### Goal of the exercise
Begin at the line below that has "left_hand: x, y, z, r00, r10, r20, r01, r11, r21" and stop after the line that has "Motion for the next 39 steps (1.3". Please restate only those lines, word for word.

### Task data
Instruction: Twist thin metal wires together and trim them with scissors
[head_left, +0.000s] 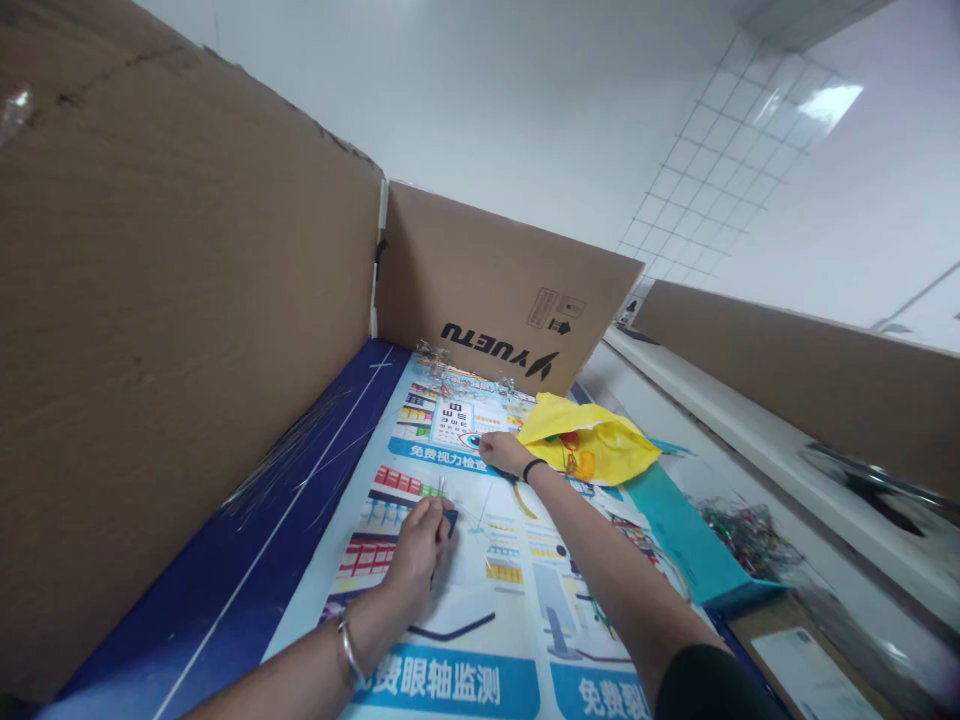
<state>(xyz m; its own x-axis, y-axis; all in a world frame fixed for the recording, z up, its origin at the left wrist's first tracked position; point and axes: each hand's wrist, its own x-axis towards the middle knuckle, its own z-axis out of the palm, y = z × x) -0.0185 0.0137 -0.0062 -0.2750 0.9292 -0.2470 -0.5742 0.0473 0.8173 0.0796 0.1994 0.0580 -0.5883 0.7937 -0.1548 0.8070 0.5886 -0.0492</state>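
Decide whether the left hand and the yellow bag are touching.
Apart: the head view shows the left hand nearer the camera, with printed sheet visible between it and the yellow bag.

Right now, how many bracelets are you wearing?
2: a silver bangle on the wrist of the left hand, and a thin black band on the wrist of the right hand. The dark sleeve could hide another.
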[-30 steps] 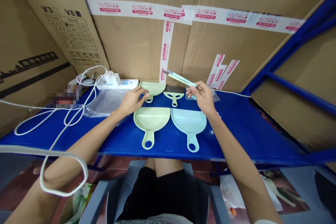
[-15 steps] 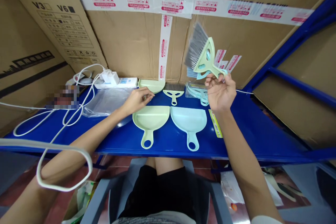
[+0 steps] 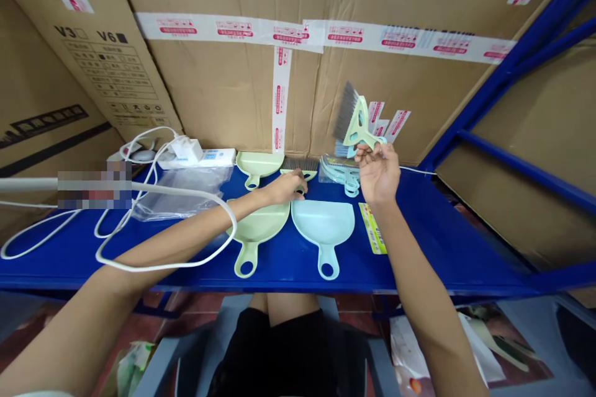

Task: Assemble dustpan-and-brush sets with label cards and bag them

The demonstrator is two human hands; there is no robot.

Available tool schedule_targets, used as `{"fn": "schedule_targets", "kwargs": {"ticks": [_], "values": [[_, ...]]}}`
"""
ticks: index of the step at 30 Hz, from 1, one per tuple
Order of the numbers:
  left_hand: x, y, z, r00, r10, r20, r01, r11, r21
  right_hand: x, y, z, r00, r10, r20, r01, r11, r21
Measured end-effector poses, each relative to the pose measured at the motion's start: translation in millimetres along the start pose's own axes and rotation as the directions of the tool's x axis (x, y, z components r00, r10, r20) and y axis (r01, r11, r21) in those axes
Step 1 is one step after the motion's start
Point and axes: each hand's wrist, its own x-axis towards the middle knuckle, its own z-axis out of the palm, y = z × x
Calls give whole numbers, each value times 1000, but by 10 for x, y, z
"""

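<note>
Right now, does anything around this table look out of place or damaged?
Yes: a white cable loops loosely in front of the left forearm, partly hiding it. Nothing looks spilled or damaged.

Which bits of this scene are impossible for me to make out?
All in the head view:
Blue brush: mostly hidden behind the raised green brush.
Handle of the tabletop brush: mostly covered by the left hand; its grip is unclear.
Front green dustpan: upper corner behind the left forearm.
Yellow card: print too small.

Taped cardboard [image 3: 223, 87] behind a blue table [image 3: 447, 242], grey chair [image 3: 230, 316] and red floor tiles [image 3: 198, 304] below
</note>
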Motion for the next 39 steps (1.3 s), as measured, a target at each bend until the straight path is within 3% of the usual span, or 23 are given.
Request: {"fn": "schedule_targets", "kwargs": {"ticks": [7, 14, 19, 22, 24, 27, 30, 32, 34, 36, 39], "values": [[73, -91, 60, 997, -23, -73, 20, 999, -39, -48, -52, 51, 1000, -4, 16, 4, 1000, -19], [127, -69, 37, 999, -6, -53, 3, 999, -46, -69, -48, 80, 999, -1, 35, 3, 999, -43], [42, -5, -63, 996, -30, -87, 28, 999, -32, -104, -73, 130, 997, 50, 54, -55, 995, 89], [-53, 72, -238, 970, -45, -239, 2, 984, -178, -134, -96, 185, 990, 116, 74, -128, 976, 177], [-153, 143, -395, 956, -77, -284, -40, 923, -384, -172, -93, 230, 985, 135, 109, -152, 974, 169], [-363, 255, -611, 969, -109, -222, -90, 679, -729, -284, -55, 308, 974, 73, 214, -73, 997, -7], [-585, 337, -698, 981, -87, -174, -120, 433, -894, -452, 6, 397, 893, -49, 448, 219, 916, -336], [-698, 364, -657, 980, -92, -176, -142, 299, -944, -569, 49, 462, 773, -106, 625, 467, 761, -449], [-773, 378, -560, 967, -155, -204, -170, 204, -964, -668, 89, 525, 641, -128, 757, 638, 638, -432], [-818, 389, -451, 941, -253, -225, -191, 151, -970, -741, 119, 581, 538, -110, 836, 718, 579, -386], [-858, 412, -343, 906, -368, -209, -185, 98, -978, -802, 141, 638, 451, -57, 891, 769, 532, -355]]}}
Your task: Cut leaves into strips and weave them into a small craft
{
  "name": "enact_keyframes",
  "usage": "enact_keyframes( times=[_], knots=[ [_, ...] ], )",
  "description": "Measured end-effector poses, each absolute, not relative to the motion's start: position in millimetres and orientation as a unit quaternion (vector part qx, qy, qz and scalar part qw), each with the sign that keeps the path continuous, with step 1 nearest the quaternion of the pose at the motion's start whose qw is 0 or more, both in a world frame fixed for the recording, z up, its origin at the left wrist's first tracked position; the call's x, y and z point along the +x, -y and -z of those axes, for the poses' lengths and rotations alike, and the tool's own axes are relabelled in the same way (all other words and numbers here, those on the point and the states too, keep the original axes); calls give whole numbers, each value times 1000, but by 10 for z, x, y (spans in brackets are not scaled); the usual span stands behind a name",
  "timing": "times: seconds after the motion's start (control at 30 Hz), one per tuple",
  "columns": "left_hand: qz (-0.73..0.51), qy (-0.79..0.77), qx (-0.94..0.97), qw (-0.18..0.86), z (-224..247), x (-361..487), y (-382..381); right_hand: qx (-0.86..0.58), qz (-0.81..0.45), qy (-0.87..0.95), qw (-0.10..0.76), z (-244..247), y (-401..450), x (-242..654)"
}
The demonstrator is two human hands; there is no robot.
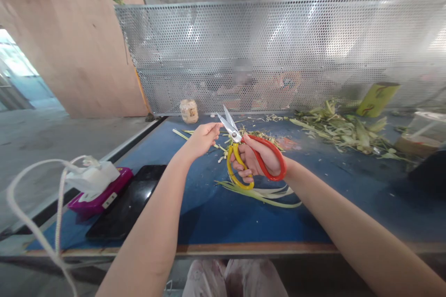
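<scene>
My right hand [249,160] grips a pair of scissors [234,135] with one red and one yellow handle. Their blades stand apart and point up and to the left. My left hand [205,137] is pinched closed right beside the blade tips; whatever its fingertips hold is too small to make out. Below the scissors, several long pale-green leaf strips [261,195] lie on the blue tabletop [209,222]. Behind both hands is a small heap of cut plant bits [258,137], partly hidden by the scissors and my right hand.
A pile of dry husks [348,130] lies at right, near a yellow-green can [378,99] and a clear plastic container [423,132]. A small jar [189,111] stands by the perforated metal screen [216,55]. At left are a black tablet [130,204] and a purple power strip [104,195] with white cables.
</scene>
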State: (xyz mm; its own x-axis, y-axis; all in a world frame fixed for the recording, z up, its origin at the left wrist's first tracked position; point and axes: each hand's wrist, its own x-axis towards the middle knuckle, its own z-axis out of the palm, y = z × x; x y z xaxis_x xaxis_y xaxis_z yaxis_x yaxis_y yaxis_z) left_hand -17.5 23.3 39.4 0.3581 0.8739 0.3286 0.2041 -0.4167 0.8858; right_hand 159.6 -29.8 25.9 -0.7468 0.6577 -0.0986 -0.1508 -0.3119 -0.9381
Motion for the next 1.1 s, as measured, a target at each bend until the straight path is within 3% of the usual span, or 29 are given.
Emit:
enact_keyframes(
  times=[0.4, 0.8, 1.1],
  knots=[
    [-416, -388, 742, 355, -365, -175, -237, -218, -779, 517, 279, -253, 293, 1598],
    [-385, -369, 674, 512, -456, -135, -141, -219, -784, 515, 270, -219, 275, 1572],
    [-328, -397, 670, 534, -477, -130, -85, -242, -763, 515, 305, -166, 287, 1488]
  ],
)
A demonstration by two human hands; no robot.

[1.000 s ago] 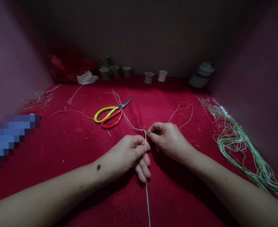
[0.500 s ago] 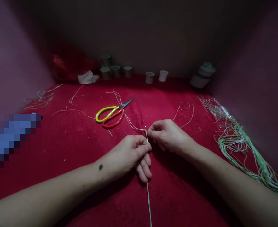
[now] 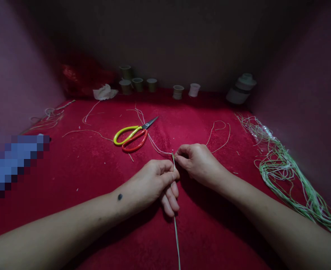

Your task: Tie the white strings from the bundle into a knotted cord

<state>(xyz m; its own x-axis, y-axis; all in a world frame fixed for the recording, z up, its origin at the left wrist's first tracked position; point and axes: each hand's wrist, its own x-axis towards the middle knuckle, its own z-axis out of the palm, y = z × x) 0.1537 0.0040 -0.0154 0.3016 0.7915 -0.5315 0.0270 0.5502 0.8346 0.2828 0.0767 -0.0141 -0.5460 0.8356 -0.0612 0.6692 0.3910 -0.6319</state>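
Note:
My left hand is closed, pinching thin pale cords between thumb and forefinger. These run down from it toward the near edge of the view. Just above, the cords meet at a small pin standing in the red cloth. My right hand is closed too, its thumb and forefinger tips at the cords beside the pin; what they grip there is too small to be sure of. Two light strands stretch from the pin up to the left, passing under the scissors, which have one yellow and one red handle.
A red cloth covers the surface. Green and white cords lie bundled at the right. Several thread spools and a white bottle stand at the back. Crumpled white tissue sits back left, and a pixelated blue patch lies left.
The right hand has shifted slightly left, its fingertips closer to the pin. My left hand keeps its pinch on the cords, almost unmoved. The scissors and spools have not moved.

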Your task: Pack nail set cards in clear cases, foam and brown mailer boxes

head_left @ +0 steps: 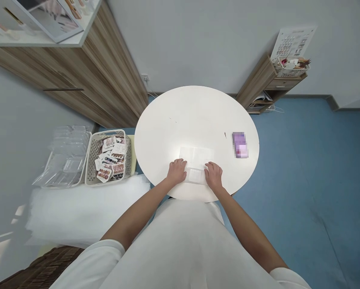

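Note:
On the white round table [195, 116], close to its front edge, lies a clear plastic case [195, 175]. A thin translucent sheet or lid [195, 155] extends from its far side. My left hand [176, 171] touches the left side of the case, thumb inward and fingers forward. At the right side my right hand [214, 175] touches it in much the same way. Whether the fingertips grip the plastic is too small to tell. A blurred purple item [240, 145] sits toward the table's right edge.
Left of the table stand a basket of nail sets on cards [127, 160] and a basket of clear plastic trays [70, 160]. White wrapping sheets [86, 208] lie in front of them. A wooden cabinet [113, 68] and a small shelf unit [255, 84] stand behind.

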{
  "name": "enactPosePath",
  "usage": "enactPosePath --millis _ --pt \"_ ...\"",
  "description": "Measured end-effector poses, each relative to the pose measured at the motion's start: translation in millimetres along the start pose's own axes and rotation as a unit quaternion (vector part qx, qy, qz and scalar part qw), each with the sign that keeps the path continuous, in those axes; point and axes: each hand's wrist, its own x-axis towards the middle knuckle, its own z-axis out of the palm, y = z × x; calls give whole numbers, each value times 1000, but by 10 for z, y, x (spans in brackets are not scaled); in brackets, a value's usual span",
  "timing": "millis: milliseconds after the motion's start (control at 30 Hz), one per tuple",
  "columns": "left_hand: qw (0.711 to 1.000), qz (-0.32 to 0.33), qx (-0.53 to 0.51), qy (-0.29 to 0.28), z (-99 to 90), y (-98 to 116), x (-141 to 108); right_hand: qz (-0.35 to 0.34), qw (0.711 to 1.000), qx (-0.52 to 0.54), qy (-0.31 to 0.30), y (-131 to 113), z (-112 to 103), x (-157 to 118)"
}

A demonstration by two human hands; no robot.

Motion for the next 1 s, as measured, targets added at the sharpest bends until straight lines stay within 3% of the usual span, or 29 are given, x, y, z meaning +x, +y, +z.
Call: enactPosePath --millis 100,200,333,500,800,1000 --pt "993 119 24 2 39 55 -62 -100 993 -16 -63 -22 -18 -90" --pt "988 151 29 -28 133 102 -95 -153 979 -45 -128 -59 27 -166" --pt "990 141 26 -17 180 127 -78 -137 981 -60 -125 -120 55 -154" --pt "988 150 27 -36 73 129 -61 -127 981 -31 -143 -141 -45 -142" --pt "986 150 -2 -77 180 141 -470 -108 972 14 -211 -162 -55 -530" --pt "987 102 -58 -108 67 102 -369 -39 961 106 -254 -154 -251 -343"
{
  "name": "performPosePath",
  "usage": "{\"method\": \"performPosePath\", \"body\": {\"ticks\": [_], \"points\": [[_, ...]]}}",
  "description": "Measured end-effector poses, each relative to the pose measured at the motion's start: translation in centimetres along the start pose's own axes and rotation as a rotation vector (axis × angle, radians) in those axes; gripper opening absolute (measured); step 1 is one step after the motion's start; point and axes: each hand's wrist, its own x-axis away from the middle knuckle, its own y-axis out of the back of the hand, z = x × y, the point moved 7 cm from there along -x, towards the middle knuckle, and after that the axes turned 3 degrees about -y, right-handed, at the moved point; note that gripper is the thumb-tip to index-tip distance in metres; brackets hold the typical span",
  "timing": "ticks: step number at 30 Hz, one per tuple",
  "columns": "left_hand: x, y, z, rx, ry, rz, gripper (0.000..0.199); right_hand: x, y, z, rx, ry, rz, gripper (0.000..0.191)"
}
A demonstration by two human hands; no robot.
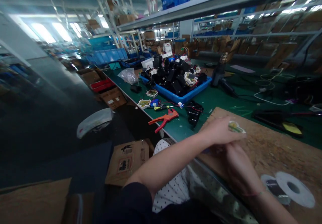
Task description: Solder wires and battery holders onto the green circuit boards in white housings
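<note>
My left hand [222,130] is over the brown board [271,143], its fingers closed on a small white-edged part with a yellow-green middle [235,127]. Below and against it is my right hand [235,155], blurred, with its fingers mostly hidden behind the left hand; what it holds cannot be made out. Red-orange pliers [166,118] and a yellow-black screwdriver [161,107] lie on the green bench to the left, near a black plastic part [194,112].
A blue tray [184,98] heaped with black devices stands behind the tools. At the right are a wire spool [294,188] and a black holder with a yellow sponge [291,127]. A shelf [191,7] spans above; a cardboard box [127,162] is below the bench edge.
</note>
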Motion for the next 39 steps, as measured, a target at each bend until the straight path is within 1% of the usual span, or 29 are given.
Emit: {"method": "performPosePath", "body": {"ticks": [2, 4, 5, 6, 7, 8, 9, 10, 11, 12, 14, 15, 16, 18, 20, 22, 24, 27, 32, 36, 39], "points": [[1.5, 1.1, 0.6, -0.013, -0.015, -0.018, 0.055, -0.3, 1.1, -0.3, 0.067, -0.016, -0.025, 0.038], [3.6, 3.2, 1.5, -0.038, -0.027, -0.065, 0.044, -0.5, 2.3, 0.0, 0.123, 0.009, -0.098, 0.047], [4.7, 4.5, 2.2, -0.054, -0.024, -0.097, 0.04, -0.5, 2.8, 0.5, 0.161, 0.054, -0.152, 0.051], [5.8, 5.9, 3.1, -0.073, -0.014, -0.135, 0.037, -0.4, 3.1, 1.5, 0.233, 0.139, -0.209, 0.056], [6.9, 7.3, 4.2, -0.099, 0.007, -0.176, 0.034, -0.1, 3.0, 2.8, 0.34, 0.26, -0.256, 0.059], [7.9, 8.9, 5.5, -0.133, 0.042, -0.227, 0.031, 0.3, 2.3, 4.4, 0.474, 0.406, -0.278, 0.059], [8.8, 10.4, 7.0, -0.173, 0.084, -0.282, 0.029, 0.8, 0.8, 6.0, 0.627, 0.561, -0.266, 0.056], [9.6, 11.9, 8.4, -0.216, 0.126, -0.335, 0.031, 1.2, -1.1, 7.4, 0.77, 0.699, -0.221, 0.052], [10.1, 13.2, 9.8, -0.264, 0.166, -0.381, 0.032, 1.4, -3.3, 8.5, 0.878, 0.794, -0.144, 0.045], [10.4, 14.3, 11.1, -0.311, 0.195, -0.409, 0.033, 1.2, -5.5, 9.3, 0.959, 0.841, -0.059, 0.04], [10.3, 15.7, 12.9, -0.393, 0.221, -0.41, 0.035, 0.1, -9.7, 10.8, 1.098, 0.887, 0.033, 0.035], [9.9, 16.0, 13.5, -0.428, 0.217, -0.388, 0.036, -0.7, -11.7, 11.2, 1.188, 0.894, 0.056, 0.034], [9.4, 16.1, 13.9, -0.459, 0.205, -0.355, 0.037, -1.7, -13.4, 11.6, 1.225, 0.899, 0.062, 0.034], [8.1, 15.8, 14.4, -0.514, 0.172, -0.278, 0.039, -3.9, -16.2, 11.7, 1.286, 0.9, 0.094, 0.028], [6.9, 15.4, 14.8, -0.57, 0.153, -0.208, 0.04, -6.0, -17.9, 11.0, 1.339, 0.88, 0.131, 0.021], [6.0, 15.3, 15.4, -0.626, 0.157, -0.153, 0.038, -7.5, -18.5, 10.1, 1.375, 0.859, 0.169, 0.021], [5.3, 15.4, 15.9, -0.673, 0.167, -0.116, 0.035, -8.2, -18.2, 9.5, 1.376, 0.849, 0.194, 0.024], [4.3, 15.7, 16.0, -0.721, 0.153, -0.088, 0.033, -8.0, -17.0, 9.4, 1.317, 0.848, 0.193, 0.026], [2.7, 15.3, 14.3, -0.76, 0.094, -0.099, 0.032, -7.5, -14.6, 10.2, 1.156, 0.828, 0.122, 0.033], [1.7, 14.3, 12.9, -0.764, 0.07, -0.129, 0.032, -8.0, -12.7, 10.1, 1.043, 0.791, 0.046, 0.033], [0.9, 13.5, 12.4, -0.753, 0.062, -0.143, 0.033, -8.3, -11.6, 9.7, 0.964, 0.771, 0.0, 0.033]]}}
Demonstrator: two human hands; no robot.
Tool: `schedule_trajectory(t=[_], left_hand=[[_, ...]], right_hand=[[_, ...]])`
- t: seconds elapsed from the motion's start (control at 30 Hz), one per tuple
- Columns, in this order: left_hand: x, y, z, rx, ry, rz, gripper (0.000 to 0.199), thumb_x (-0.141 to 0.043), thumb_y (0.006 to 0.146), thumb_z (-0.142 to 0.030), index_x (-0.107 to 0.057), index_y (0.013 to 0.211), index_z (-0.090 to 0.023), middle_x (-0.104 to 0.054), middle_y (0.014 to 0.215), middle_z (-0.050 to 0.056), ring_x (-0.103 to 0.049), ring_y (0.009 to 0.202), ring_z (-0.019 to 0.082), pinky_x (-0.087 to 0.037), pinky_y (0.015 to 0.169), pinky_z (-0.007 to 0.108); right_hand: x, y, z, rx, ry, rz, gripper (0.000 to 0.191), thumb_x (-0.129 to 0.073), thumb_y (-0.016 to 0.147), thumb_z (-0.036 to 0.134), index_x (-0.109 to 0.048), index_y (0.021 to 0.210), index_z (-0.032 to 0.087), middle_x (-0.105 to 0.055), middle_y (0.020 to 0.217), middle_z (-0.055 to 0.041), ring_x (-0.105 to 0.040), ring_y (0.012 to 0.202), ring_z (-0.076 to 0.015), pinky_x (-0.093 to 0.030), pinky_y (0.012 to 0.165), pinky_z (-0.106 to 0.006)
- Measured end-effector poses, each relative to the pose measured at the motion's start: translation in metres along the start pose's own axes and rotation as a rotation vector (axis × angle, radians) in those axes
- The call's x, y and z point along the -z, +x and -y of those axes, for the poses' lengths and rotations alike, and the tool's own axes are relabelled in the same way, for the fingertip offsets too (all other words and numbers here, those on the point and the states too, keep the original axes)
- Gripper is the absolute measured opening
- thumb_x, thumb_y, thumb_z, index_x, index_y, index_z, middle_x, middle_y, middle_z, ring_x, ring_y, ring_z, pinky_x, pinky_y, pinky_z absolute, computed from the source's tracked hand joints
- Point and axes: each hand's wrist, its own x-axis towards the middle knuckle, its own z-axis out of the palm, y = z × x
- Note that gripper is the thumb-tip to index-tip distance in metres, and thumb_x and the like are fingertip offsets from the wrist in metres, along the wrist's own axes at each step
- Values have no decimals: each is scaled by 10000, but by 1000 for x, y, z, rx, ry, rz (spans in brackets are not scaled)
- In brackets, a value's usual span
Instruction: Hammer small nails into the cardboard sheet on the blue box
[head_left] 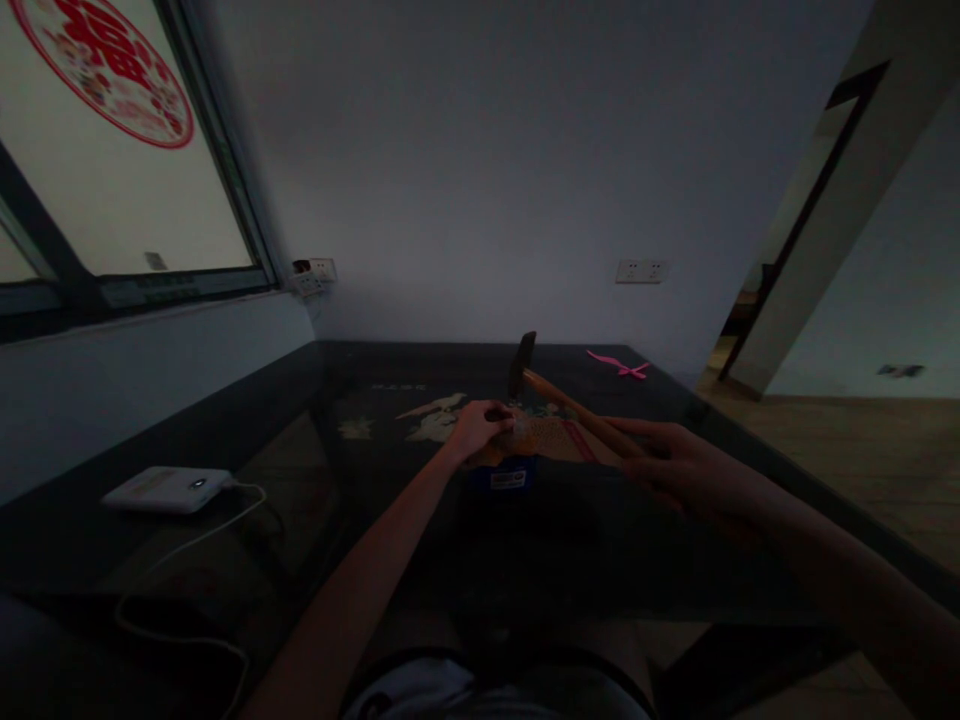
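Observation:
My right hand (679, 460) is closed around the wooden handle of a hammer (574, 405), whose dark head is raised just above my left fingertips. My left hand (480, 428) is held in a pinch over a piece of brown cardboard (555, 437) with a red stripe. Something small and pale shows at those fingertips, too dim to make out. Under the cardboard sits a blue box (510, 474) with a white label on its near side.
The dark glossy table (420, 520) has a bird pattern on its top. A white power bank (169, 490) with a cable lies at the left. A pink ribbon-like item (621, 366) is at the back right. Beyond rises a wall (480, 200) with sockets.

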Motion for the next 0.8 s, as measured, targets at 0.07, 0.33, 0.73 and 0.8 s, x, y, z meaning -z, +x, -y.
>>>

### Task result
  left_hand: x, y, z, r00, r10, r20, r01, r11, r21
  right_hand: x, y, z, r00, r10, r20, r01, r11, r21
Measured end-effector poses, each relative to the pose measured at the motion's start: translation in millimetres along the start pose's own axes and rotation as the directions of the tool's x axis (x, y, z components r00, r10, r20) and y axis (r01, r11, r21) in those axes
Step 1 is one step after the motion's start
Point and axes: each hand's wrist, its own x-axis towards the middle knuckle, its own z-axis out of the palm, y = z × x
Calls give whole numbers, each value times 1000, but by 10 for x, y, z
"""

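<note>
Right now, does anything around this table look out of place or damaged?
Yes: a white cable loops loosely in front of the left forearm, partly hiding it. Nothing looks spilled or damaged.

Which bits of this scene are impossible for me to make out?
All in the head view:
Blue brush: mostly hidden behind the raised green brush.
Handle of the tabletop brush: mostly covered by the left hand; its grip is unclear.
Front green dustpan: upper corner behind the left forearm.
Yellow card: print too small.

Taped cardboard [image 3: 223, 87] behind a blue table [image 3: 447, 242], grey chair [image 3: 230, 316] and red floor tiles [image 3: 198, 304] below
</note>
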Motion for the next 39 steps (1.3 s), as measured, a target at each bend until the straight path is within 3% of the usual span, or 23 are given.

The answer stands, and there is nothing more to add.